Lecture 4: more process state, threads, show and tell, scheduling

More process state (in PCBs)
Threads
Show and tell: linux processes, PCBs, system calls
- ps, /proc filesystem, strace, fork, exec
Scheduling
- fcfs, rr, preemption, quanta
Board image
annotated console log
Spring slides

PCB contents

Previously, we talked about the PCB holding the registers (including CPU flags and base/limit registers). The OS may want to associate other state with each process as well:

process identifier
initial command line
permissions
scheduling information (more soon)
process state: one of new, ready, running, waiting, or zombie
usage information (e.g. how long the process has run for)
state of resources that have been allocated to the process (file descriptors, network sockets, etc.)
signal handlers and other configuration
parent process and children processes, or process groups
anything else the OS designer desires

Doing useful things while you wait

We introduced interrupts because the processor may want to do other useful work while waiting for I/O.

Processes may also want to do other useful work while waiting for I/O (instead of yielding to a different process). There are several features that operating systems provide to enable this.

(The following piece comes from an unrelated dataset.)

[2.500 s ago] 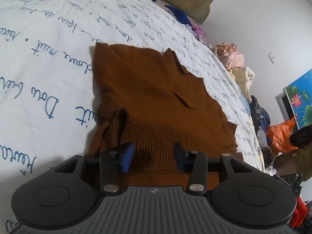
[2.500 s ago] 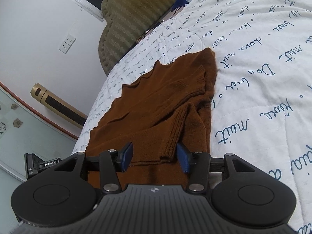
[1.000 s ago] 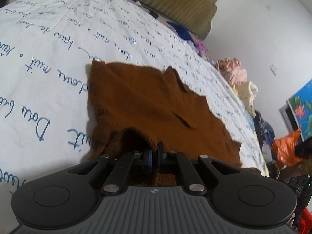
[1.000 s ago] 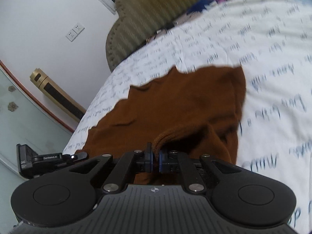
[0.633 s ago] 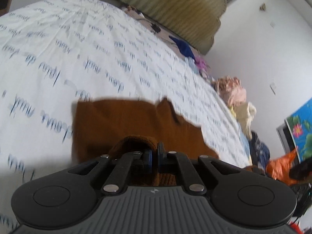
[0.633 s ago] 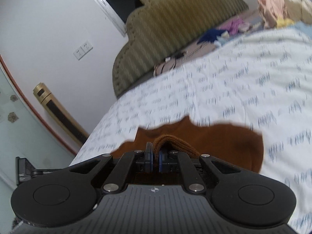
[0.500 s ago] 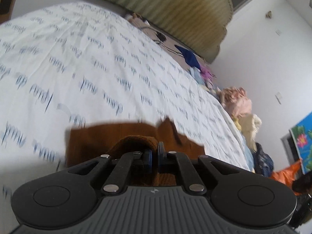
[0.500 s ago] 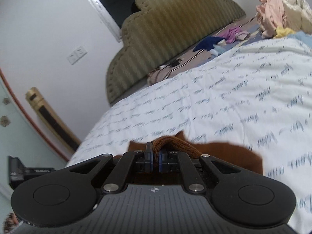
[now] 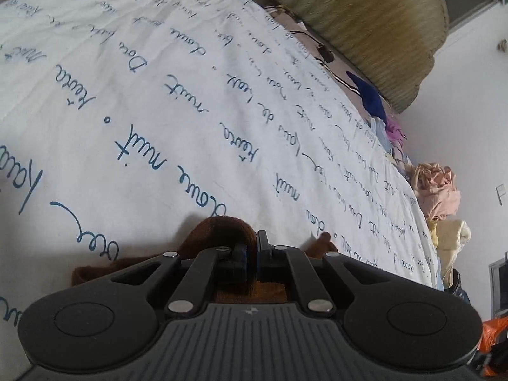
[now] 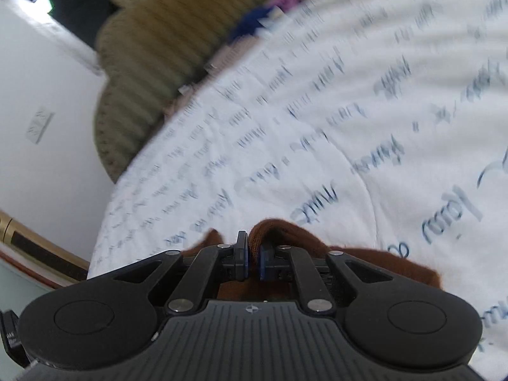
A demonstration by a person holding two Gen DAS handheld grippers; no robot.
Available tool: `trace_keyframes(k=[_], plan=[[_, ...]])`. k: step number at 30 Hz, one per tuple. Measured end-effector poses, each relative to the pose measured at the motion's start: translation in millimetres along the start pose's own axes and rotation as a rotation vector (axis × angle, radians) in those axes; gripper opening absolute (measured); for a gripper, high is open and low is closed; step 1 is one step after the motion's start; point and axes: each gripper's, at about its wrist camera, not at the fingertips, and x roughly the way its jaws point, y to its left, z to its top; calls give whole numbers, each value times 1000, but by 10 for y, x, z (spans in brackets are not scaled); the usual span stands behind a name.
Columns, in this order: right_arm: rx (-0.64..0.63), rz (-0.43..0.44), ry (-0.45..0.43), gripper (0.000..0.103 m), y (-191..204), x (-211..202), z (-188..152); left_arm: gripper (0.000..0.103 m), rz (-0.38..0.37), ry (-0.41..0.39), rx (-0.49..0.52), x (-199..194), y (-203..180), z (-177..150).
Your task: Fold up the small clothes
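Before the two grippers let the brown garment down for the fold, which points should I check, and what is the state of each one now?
1. Left gripper closed on the brown garment: ok, knit edge is pinched between the pads.
2. Right gripper holds the brown garment: not ok, its jaws are opening, cloth between them.
3. Bedspread ahead free of other things: ok; the loose clothes lie at the far edge.
4. Folded edges aligned: cannot tell, most of the garment is hidden under the grippers.
5. Right wrist view sharp enough to judge: not ok, blurred.
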Motion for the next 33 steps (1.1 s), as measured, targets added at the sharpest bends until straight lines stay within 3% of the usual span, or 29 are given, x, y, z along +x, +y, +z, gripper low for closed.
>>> trace_keyframes(k=[2,5,9,12,15,20,22,26,29,33], plan=[[44,7,10,20,-64,48,-22,5,18,-9,22,-35,-2,-27],[36,9,-52,40,-16,-74,-34,6,22,-25,8,-142,21,-20],[-99,16,-127,40,254,-303,-84,6,-49,-28,-97,-319,82,142],[-225,67,-64,40,532,-308,-225,6,39,-129,22,-506,-106,148],[-278,89,17,40,740,-186,-420,7,101,-168,192,-600,-281,-61],[-488,15,81,40,1030,-193,-880,7,217,-186,438,-595,-425,-696],[-538,-29,69,40,1063,-285,-1031,7,260,-172,501,-553,-423,-925],[-578,-106,110,42,900,-251,-1189,6,342,-159,564,-419,-369,-1220],[-563,-74,102,43,829,-277,-1151,6,390,-199,617,-430,-414,-1351],[-544,-50,58,44,930,-512,-1168,6,391,-201,599,-499,-416,-1360]])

Signals are like interrupts, except that instead of the hardware notifying the processor (and causing a jump), the operating system notifies the program (by changing its instruction pointer, effectively causing a jump). Just like the OS can program the interrupt vector, processes can update a table to tell the OS what signal handlers to invoke in various situations.
Nonblocking I/O system calls ask the system to initiate I/O, but instead of blocking until the I/O completes, they return immediately. The application can then do other tasks; in the future it can either poll to see if the I/O is complete, or decide to block until some data arrives.
Threads are processes that share an address space. Each runs independently (it has its own local variables and instruction pointer), but threads can communicate by reading and writing global state. A process that wants to wait for multiple inputs can have a separate thread waiting for each one, and other threads that continue processing while they wait.

Show and tell

We used some Linux tools to explore processes and system calls. You are enouraged to play with these on your own, and to look into the Linux system calls (or system calls for your favorite operating system).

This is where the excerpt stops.